To the everlasting disgrace of Congress, in obedience to the insensate clamor of politicians—but for the President’s veto power—it would have humiliated our nation in the eyes of the Christian and the heathen world by the violation of a solemn treaty. Now let this be partially atoned by justice to the Chinese. Because they are yellow, not white—yellow, not black, let our treatment of them no longer give lie to our Declaration of Independence and to our profession of religion. Let us prove our belief that all men are free and equal . . . Let us give the Chinese the boon of suffrage.[16]

            Codman’s boiling rebuke, however, was for naught. Three years later, James G. Blaine (Codman’s acquaintance and western travel companion) and the majority of Washington bureaucrats pushed through the Chinese Exclusion Act of 1882, effectively ceasing the influx of Chinese immigration (which was almost exclusively male) into the United States. What is most astonishing about Codman’s stance on the “Chinese question,” though, is not that he saw the Chinese as merely as “quiet, orderly, industrious, [and] temperate,” but that he argued for their right to vote.[17]

            In the period between 1878 and 1889, the American printing presses saw the full thrust of Codman’s substantial literary output.
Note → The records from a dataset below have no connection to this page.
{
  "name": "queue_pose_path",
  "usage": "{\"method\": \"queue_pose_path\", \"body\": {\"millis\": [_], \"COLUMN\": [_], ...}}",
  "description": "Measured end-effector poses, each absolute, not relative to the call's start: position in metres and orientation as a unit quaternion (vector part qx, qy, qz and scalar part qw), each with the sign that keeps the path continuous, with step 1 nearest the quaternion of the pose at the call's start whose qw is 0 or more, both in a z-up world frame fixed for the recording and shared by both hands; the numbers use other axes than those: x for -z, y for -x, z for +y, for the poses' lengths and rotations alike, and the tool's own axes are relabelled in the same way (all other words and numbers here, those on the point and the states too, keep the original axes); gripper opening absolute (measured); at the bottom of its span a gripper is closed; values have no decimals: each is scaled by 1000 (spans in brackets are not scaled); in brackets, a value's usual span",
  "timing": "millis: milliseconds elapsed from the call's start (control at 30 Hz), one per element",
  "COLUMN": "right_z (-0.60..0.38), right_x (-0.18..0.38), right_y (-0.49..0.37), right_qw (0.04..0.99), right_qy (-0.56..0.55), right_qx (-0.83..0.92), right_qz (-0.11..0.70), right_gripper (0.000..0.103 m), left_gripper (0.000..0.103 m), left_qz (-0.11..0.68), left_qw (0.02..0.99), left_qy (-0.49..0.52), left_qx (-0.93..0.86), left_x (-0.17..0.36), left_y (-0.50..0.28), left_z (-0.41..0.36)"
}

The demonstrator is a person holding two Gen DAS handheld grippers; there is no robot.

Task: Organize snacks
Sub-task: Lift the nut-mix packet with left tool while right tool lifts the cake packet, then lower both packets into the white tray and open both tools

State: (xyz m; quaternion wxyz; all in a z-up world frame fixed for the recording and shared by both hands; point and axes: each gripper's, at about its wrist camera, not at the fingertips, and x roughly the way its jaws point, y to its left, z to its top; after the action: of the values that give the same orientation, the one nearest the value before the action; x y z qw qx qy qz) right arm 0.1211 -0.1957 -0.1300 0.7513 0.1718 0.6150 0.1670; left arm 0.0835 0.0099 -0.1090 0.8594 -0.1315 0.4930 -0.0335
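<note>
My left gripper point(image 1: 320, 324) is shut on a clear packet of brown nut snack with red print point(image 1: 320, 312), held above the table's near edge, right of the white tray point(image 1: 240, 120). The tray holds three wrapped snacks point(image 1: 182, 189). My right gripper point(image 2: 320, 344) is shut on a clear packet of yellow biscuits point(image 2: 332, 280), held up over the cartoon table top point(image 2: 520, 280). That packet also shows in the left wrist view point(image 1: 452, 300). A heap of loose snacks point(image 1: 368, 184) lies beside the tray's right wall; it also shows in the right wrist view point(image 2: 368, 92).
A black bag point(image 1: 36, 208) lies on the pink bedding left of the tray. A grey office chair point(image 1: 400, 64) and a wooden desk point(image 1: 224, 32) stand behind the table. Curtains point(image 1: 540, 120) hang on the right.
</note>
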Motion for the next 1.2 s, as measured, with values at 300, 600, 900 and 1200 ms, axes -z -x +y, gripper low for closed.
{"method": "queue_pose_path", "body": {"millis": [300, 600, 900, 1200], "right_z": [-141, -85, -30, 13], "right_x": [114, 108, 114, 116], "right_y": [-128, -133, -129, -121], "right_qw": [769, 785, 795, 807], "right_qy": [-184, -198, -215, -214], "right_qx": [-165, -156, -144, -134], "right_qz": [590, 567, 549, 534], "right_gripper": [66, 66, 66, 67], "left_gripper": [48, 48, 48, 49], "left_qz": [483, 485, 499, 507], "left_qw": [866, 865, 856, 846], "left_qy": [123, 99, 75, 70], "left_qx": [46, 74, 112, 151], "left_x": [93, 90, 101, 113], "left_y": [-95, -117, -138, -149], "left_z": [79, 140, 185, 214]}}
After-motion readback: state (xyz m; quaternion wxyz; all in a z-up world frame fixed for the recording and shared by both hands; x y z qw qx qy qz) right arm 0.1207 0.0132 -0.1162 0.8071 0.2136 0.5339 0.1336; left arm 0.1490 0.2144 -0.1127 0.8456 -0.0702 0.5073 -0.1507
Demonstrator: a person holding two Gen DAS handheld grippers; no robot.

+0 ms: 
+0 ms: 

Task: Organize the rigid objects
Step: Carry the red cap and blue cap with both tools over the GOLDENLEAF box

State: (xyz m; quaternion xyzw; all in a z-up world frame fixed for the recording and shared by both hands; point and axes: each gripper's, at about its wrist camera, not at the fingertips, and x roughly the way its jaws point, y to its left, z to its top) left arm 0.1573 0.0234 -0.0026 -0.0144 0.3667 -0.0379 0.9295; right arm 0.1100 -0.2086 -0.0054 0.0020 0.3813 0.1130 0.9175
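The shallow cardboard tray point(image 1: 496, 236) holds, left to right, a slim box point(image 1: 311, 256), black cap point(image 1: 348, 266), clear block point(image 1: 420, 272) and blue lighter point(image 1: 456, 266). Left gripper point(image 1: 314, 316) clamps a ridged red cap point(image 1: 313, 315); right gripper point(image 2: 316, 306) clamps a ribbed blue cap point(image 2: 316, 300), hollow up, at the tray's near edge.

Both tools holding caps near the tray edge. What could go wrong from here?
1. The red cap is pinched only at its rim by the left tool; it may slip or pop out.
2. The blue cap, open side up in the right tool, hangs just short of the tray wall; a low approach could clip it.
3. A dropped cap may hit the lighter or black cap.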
He penned hundreds of newspaper articles on as many subjects while sending off weighty pieces to The North American Review, The Century, Harper’s, Belford’s, and myriad other magazines. Additionally, he wrote two pamphlets on free trade—Free Ships: The Restoration of the American Carrying Trade and Shipping Subsidies and Bounties—and another on the Latter-day Saints titled, A Solution of the Mormon Problem. His solution was simply to leave the Mormons alone. He was as opposed to polygamy as he was to any legislation designed to abolish it. Codman thought it was fundamentally wrong for the government to construct laws that singled out and punished a group of people based on their beliefs

            In 1888, following A Solution of the Mormon Problem, Codman resurrected his “Equestrianopathy” article and used it as a starting point for Winter Sketches From the Saddle. The equestrian travelogue is dedicated to George Bancroft, the venerated historian and, as it happens, riding partner of Codman’s. In an article published over a decade after the Captain’s death, Journalist E.J. Edwards (a friend of Codman’s) noted how the old mariner “used occasionally to ride with George Bancroft . . . in the suburbs of Washington [D.C.]; and it was a common fondness for equestrianship which led those two men in to most friendly relations, which lasted during the lifetime of Bancroft.”[18] Codman calls Bancroft the “Octogenarian Equestrian” and refers to himself as a “septuagenarian,” striking a kind of teacher-student comparison between the historian and himself.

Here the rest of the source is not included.